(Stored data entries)
......

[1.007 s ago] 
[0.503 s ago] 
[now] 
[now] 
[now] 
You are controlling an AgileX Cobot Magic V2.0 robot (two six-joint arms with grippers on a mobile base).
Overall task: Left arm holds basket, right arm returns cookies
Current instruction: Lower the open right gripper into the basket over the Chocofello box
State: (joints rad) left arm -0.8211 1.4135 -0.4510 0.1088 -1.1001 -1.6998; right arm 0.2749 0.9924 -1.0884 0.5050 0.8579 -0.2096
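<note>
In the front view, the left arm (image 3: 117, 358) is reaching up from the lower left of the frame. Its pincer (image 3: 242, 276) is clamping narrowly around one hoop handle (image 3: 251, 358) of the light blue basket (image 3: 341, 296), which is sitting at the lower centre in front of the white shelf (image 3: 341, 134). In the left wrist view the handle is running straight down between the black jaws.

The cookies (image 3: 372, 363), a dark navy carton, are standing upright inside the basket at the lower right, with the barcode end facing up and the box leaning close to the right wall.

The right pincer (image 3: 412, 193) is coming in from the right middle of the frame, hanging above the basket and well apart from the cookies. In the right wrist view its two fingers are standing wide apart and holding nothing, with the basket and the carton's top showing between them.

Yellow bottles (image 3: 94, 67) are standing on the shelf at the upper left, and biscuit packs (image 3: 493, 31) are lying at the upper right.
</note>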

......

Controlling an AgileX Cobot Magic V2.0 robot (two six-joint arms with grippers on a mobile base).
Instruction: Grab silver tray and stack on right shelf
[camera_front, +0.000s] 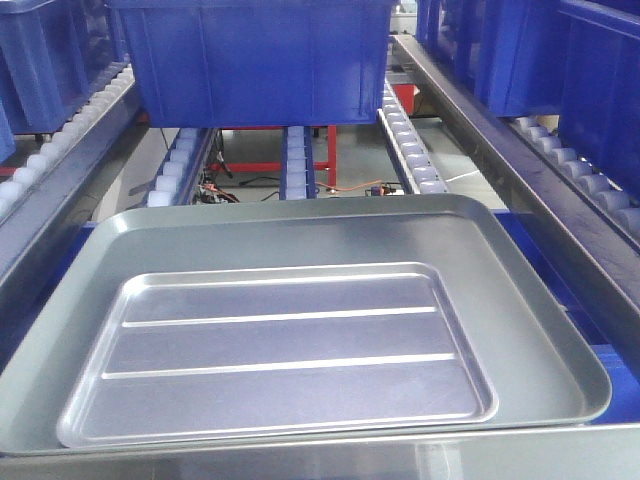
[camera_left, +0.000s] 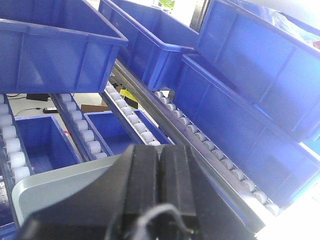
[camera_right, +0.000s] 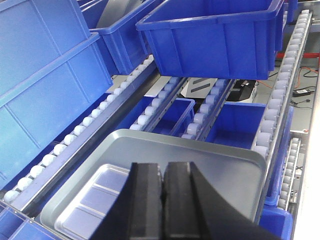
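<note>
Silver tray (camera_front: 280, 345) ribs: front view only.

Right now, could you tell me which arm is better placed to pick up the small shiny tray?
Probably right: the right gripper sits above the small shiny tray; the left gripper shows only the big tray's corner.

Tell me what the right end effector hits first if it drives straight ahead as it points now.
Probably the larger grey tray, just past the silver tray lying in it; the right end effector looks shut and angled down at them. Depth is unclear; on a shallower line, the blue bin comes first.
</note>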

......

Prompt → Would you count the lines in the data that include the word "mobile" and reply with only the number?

Problem solution → 2